# Neofinetia falcata 'Ogonmaru'



## Jon in SW Ohio (Jul 30, 2006)

Although nearly always in bloom, it almost never has more than one spike blooming at the same time. This is one of the rare times it has 3 spikes open at the same time, with another faded and another in bud and a couple more just starting.











Jon
________
Yamaha Sy99 History


----------



## Marco (Jul 30, 2006)

Sweet a yellow neo. :clap: This one is definately on my want list!

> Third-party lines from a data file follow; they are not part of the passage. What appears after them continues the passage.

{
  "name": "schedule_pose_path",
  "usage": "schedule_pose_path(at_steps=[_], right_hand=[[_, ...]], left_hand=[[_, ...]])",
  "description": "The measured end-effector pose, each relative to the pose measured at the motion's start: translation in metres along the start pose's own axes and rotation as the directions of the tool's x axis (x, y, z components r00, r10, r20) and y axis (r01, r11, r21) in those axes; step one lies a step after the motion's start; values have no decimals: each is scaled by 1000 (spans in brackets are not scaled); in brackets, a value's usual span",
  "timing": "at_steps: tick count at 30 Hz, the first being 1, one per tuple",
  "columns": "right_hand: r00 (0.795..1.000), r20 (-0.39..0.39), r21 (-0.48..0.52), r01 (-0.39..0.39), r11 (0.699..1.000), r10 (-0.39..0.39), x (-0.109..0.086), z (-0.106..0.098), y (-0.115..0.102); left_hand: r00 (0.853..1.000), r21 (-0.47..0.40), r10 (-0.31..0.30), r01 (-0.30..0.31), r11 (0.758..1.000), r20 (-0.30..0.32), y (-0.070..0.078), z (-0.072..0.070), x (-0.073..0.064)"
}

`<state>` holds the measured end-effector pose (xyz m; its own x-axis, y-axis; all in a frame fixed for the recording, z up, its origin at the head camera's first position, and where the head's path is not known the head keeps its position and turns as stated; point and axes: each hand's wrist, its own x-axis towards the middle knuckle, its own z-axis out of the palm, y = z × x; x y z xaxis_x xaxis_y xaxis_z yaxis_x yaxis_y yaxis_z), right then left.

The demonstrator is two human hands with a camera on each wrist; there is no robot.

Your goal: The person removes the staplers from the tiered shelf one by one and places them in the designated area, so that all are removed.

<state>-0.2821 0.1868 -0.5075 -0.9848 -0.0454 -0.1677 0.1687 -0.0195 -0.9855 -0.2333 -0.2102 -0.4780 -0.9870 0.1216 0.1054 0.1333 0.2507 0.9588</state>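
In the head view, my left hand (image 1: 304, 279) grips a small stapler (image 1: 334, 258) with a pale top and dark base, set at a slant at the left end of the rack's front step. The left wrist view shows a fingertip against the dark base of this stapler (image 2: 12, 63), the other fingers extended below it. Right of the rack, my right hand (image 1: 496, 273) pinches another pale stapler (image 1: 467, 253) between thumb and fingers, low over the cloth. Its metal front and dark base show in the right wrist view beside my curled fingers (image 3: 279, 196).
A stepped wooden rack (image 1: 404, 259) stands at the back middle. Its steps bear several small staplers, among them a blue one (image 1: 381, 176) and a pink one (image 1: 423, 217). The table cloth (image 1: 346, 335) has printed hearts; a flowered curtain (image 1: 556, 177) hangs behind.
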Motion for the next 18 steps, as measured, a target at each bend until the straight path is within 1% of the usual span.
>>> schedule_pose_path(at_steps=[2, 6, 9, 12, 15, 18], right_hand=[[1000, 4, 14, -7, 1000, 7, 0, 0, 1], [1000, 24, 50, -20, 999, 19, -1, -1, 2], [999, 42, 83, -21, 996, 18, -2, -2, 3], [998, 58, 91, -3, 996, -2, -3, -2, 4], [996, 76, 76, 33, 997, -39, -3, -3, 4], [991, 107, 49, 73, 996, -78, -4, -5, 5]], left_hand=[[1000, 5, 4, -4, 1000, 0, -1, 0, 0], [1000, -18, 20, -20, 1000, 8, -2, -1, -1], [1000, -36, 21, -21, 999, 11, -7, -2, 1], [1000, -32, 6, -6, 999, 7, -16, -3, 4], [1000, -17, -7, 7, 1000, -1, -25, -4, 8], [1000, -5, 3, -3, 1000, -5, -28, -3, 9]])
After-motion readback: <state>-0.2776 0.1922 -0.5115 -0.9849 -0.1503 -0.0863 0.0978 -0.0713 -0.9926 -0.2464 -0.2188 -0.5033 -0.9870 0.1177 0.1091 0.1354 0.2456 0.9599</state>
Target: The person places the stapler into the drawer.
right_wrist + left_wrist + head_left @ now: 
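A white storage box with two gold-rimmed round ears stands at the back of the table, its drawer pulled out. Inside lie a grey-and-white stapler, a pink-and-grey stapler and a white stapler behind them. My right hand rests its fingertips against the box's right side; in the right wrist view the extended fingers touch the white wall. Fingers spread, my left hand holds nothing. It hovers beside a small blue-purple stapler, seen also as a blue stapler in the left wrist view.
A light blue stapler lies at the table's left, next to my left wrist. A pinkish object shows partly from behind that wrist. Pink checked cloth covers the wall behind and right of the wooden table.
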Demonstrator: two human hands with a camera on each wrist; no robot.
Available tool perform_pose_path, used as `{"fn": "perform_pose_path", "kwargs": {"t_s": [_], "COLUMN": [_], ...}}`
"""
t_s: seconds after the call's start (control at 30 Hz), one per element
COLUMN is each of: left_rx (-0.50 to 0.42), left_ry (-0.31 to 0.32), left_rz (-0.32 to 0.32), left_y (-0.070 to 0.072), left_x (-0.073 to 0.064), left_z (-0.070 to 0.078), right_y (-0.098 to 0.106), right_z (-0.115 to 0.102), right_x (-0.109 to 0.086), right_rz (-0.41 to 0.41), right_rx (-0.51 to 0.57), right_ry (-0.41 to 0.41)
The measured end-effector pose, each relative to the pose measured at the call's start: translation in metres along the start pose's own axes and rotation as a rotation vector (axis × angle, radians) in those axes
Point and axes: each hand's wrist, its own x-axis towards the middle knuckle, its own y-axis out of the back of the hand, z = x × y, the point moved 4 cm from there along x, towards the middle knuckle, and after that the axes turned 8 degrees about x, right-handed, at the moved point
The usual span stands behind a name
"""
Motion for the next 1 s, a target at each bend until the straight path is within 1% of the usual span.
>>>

What does this particular one smell like??

Thanks for the pic Jon.


----------



## couscous74 (Jul 30, 2006)

Looks awesome :drool:


----------



## PHRAG (Jul 31, 2006)

I am in love. If I wasn't so hell bent on buying more oncidiums I would be buying Neo's. Shhhh, don't tell Heather.


----------



## Heather (Jul 31, 2006)

Jon, it's fabulous!
While there is something so pristine about the whites, I am always enthralled by the more colorful Neos. 



PHRAG said:


> I am in love. If I wasn't so hell bent on buying more oncidiums I would be buying Neos. Shhhh, don't tell Heather.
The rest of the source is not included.